TASK ITEM ::
Return the lines below exactly as they appear, please, starting with the first and ending with the one that contains "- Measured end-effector".

RECORDS FOR THE EXERCISE ::

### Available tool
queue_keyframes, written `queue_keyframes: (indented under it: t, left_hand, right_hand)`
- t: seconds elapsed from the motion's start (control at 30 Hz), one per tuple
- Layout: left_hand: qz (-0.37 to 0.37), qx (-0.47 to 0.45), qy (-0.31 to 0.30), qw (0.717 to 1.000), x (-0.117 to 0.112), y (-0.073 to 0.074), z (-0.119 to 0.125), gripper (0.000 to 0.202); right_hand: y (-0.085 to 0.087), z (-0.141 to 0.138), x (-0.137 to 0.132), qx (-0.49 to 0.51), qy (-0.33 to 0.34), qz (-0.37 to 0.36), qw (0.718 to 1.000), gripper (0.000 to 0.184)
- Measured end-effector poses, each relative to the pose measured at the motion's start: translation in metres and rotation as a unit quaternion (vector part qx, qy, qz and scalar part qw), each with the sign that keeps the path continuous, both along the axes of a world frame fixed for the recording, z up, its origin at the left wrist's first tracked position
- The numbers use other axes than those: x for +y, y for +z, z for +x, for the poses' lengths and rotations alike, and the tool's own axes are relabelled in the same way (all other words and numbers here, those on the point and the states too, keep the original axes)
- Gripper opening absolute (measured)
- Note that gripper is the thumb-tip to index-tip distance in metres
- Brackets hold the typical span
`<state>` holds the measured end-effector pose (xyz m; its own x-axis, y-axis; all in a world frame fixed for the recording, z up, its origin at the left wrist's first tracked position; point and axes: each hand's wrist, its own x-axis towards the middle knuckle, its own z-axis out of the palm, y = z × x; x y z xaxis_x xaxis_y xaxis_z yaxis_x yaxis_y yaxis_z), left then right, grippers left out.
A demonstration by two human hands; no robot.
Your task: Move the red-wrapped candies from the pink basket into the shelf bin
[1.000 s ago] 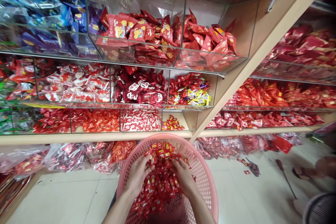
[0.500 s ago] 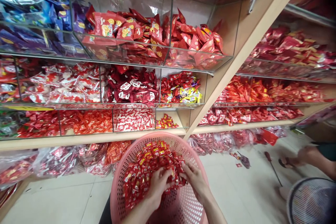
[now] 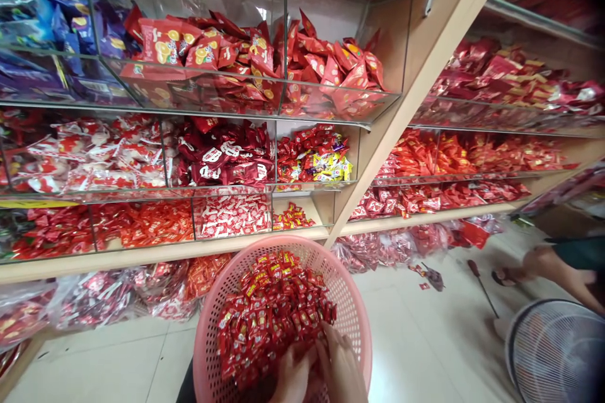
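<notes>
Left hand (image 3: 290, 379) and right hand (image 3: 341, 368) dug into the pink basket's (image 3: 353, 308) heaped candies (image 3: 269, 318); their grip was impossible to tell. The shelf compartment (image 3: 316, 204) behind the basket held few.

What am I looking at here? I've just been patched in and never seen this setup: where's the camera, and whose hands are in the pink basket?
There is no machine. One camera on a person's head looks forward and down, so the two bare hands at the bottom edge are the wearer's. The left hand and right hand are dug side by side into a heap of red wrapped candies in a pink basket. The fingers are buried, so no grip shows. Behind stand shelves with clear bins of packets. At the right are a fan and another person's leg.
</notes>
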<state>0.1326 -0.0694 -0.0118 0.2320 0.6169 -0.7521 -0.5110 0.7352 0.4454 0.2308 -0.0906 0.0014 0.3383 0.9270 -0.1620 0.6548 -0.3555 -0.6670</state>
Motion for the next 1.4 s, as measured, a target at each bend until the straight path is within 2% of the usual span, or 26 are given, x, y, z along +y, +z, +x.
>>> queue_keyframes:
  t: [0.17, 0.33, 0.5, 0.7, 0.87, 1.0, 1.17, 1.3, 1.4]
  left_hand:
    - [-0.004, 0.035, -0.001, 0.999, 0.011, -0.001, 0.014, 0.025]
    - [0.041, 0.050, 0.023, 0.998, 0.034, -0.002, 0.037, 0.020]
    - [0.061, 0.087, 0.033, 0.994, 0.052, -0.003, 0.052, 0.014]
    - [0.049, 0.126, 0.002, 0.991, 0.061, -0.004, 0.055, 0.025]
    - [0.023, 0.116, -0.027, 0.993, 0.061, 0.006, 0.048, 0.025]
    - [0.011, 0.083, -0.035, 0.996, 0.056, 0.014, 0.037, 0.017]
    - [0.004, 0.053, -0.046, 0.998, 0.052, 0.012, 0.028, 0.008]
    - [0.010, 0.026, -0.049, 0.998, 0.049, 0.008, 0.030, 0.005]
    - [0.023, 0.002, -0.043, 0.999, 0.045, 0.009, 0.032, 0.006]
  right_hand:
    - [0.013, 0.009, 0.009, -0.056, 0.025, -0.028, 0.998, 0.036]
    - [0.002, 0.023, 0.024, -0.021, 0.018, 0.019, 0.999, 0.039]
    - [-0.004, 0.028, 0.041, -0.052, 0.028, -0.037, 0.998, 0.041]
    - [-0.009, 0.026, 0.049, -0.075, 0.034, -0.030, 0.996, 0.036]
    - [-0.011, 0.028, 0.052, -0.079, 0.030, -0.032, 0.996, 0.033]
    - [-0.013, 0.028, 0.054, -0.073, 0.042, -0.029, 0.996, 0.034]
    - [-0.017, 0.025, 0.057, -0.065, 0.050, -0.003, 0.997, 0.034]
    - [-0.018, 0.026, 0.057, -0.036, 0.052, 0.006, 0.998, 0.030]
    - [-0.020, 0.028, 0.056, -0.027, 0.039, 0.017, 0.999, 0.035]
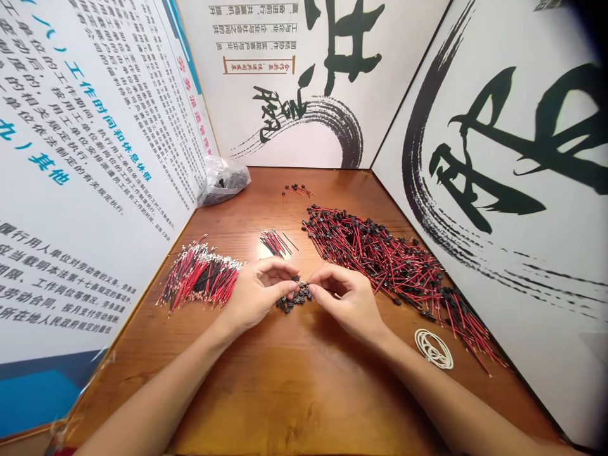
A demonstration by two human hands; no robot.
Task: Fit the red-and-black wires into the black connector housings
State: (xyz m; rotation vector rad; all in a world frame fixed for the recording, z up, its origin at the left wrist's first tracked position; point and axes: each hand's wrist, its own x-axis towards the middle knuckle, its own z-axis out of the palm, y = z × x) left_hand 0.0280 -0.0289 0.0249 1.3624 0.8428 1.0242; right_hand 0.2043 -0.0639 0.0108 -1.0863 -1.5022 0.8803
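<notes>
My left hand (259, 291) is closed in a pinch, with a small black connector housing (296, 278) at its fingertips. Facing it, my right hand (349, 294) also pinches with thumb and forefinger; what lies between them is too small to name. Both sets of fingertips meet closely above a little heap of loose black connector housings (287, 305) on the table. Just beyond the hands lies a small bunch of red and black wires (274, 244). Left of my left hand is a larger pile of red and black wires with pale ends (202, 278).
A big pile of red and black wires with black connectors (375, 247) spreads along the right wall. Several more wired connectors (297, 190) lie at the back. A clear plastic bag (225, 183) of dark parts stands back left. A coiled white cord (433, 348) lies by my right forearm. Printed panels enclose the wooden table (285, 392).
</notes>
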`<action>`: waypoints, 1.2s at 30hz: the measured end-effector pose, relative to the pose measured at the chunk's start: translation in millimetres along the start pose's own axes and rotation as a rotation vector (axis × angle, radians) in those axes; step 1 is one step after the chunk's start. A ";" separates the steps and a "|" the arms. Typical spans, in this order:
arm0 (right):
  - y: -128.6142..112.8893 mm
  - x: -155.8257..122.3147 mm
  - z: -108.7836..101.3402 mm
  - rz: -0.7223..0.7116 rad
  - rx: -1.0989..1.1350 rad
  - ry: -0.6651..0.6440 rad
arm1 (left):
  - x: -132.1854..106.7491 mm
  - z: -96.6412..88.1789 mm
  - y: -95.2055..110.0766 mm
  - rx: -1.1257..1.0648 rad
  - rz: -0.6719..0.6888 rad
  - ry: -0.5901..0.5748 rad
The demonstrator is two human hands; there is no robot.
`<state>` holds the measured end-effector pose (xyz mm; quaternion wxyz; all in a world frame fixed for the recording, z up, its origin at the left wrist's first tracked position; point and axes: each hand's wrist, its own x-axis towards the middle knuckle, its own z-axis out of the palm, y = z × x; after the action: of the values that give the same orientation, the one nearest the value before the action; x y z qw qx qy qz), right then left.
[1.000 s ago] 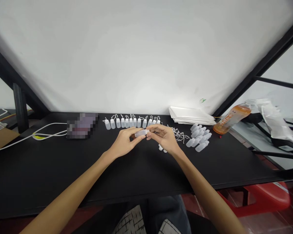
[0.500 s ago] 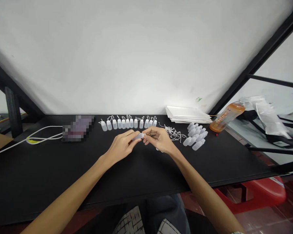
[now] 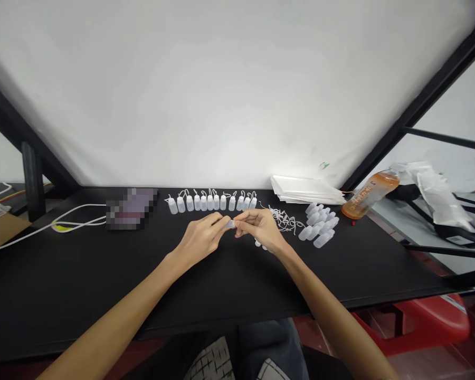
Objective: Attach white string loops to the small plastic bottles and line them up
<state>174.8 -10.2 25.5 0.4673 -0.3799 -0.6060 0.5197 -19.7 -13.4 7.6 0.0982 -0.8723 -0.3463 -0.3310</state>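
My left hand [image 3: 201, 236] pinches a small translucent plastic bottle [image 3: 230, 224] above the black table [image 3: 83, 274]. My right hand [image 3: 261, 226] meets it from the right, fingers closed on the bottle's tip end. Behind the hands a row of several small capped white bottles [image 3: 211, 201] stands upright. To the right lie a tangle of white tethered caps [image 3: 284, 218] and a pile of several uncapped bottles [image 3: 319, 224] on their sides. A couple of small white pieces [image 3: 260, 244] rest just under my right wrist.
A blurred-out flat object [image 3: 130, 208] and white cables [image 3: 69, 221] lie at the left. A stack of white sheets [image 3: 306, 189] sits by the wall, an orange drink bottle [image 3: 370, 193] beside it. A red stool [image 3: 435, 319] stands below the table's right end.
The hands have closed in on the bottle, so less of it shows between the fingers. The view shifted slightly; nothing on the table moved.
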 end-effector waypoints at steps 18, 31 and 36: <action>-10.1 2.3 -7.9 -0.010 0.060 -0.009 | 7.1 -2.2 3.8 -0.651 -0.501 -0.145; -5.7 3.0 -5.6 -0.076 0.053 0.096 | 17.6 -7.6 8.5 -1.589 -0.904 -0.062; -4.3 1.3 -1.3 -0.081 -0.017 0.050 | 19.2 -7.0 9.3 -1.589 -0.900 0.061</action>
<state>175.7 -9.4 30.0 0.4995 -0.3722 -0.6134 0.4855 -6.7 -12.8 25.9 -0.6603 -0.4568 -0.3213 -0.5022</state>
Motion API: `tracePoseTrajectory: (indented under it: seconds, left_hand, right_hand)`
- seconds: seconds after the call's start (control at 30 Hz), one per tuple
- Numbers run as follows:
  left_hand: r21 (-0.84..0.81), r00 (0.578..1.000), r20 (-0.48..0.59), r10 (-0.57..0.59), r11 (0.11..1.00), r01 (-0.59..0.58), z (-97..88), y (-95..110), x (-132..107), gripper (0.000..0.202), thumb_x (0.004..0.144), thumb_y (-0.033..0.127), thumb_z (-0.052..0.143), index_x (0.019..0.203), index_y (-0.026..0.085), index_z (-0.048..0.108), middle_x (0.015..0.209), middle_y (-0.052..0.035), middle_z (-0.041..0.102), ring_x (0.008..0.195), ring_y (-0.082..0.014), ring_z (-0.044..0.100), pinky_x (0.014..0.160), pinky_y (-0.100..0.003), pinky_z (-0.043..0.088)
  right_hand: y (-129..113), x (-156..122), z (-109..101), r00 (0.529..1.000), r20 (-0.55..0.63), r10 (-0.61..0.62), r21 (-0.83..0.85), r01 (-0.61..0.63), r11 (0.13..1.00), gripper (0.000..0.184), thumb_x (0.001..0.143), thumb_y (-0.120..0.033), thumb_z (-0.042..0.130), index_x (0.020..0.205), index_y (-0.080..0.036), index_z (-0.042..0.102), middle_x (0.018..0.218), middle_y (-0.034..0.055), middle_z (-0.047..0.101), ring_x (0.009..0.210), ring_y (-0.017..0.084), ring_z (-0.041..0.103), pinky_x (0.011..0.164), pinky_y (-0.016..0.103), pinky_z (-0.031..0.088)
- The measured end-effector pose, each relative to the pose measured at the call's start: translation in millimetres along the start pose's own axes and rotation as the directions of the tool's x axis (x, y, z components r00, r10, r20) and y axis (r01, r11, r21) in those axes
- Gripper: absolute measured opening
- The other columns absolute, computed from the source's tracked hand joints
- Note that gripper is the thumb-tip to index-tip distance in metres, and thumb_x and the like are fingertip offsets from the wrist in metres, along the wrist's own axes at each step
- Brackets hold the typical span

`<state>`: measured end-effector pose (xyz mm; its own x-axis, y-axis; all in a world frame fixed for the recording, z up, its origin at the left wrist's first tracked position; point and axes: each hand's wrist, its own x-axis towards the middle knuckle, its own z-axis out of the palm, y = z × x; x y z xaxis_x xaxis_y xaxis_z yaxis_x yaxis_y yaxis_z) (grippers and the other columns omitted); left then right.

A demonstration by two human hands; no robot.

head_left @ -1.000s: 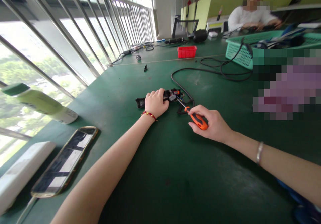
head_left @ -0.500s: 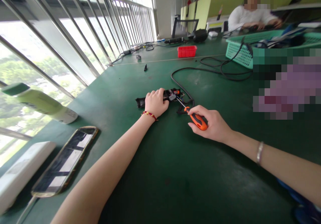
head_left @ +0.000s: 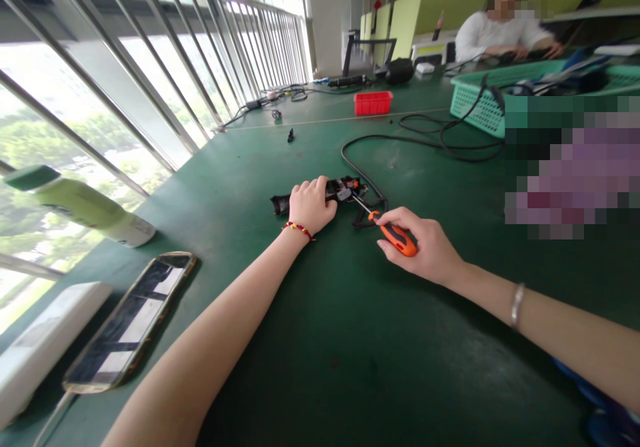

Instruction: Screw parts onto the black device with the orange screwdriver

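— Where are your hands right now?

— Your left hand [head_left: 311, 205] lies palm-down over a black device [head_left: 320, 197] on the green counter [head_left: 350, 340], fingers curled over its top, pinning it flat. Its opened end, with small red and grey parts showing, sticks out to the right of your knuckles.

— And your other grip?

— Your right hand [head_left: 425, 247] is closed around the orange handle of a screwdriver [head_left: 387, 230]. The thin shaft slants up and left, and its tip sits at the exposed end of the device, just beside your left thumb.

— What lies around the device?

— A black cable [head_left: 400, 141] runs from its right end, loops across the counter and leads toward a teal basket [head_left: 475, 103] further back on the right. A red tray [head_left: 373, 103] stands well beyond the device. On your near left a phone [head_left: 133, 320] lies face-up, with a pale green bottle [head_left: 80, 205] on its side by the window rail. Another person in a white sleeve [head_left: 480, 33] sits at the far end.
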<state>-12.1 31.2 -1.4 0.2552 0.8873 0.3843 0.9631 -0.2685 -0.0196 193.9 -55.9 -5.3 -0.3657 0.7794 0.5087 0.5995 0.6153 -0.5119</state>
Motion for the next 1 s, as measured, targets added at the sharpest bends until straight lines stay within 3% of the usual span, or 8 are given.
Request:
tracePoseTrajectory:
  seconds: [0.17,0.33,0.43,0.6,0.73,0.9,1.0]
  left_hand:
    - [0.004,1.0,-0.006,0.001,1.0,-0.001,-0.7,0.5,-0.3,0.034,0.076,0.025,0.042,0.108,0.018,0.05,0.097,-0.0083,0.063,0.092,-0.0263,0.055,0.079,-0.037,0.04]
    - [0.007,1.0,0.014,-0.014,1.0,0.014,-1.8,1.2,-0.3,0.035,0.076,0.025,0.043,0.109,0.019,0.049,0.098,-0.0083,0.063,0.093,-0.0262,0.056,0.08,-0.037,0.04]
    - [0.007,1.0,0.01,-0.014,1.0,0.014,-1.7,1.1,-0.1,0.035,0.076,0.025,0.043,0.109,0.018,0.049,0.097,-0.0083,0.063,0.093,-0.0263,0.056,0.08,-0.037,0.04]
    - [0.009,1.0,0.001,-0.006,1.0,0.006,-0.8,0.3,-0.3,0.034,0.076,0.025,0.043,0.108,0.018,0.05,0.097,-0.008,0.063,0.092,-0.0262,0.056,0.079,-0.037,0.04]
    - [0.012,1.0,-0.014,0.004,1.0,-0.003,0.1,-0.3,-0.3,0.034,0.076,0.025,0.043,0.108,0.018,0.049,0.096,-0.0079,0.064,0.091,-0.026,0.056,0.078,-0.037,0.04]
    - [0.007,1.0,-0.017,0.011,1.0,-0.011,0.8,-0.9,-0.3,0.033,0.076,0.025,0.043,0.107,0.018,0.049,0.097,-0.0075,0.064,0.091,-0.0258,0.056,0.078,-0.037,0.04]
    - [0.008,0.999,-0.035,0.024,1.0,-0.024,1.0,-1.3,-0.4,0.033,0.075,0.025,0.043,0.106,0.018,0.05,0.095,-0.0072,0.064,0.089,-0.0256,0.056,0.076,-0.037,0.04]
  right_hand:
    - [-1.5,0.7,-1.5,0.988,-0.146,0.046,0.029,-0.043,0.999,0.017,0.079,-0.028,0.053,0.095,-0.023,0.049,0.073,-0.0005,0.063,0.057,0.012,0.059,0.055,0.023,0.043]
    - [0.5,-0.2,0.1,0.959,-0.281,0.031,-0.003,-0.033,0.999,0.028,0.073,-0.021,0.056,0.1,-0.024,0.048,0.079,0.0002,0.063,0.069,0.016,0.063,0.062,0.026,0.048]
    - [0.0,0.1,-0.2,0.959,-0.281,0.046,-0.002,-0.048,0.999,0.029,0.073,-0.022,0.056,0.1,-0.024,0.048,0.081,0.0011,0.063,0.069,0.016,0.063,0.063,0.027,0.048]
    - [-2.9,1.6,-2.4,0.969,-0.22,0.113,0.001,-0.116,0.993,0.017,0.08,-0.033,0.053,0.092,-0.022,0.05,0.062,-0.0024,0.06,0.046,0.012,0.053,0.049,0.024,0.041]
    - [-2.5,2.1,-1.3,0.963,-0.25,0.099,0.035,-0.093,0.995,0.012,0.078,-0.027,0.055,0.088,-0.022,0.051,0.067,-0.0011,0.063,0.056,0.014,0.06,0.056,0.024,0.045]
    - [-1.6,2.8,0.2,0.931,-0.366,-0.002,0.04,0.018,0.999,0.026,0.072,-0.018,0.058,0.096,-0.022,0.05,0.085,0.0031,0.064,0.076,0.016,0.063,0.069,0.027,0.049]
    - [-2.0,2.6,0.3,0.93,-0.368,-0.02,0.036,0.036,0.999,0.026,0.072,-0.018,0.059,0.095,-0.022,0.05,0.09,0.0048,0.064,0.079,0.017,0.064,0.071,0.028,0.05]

RESULT ::
### Available tool
queue_keyframes, written `queue_keyframes: (indented under it: t, left_hand, right_hand)`
- t: seconds elapsed from the motion's start (control at 30 Hz), one per tuple
- Layout: left_hand: qz (-0.37 to 0.37), qx (-0.47 to 0.45), qy (-0.31 to 0.30), qw (0.717 to 1.000), x (-0.117 to 0.112), y (-0.073 to 0.074), z (-0.119 to 0.125), gripper (0.000 to 0.202); right_hand: y (-0.085 to 0.087), z (-0.141 to 0.138), x (-0.137 to 0.132), qx (-0.49 to 0.51), qy (-0.33 to 0.34), qz (-0.37 to 0.36), qw (0.718 to 1.000), gripper (0.000 to 0.184)
- Measured end-effector poses, each relative to the pose measured at the motion's start: translation in metres and rotation as a unit quaternion (vector part qx, qy, qz and scalar part qw), each with the sign that keeps the path continuous, both along the axes of a world frame fixed for the recording, z up, its origin at the left wrist's first tracked position

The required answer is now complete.